• _Description of the task_
Return a word-for-word copy of the complete listing below.

• _Data segment_
_____

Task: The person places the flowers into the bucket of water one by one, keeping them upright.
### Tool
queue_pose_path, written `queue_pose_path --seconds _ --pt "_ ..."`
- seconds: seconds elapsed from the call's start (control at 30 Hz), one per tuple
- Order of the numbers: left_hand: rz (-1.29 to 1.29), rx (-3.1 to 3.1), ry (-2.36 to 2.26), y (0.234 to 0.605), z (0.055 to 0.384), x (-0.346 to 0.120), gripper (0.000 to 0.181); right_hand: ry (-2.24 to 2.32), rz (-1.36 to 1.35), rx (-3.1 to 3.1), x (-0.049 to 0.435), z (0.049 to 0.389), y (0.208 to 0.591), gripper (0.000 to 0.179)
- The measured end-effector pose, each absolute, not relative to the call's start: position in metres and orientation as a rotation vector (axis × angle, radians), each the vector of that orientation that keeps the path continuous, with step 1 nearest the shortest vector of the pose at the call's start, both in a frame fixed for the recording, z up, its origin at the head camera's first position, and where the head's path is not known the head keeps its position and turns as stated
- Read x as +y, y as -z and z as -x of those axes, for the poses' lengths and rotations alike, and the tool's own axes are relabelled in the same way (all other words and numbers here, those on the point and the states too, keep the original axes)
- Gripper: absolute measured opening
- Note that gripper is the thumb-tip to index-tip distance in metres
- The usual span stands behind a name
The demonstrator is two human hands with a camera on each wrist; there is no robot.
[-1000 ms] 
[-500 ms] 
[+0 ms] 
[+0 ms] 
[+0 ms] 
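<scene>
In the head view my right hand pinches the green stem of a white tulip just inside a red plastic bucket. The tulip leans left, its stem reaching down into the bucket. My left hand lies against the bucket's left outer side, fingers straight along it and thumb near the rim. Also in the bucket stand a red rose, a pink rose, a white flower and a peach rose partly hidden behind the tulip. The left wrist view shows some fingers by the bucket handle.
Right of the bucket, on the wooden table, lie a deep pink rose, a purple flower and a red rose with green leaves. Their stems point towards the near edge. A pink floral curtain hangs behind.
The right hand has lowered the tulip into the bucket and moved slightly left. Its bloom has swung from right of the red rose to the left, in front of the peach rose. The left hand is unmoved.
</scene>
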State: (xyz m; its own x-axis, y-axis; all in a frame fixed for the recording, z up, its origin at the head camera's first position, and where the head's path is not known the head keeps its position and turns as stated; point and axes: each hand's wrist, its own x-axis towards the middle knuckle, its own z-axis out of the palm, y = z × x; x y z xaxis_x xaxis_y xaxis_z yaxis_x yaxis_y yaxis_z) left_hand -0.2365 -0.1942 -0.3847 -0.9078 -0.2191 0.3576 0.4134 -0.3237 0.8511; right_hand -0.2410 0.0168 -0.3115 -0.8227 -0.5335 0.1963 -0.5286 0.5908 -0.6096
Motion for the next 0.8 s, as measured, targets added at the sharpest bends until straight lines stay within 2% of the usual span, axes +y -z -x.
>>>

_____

• _Answer for this exercise_
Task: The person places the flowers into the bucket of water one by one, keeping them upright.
### Tool
queue_pose_path, written `queue_pose_path --seconds _ --pt "_ ..."`
- seconds: seconds elapsed from the call's start (control at 30 Hz), one per tuple
- Order of the numbers: left_hand: rz (-1.29 to 1.29), rx (-3.1 to 3.1), ry (-2.36 to 2.26), y (0.234 to 0.605), z (0.055 to 0.384), x (-0.346 to 0.120), gripper (0.000 to 0.181); right_hand: ry (-2.24 to 2.32), rz (-1.36 to 1.35), rx (-3.1 to 3.1), x (-0.049 to 0.435), z (0.049 to 0.389), y (0.208 to 0.591), gripper (0.000 to 0.179)
- The measured end-effector pose, each absolute, not relative to the call's start: position in metres and orientation as a rotation vector (axis × angle, radians), each the vector of that orientation that keeps the path continuous, with step 1 nearest the shortest vector of the pose at the call's start, both in a frame fixed for the recording, z up, its origin at the head camera's first position, and where the head's path is not known the head keeps its position and turns as stated
- Read x as +y, y as -z and z as -x of those axes, for the poses' lengths and rotations alike, and the tool's own axes are relabelled in the same way (all other words and numbers here, those on the point and the states too, keep the original axes)
- Gripper: absolute measured opening
- Note that gripper is the thumb-tip to index-tip distance in metres
- The usual span stands behind a name
The demonstrator is two human hands with a camera on each wrist; there is no robot.
[-1000 ms] 
[-500 ms] 
[+0 ms] 
[+0 ms] 
[+0 ms] 
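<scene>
In the head view my right hand pinches the green stem of a white tulip just inside a red plastic bucket. The tulip leans left, its stem reaching down into the bucket. My left hand lies against the bucket's left outer side, fingers straight along it and thumb near the rim. Also in the bucket stand a red rose, a pink rose, a white flower and a peach rose partly hidden behind the tulip. The left wrist view shows some fingers by the bucket handle.
Right of the bucket, on the wooden table, lie a deep pink rose, a purple flower and a red rose with green leaves. Their stems point towards the near edge. A pink floral curtain hangs behind.
The right hand has lowered the tulip into the bucket and moved slightly left. Its bloom has swung from right of the red rose to the left, in front of the peach rose. The left hand is unmoved.
</scene>
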State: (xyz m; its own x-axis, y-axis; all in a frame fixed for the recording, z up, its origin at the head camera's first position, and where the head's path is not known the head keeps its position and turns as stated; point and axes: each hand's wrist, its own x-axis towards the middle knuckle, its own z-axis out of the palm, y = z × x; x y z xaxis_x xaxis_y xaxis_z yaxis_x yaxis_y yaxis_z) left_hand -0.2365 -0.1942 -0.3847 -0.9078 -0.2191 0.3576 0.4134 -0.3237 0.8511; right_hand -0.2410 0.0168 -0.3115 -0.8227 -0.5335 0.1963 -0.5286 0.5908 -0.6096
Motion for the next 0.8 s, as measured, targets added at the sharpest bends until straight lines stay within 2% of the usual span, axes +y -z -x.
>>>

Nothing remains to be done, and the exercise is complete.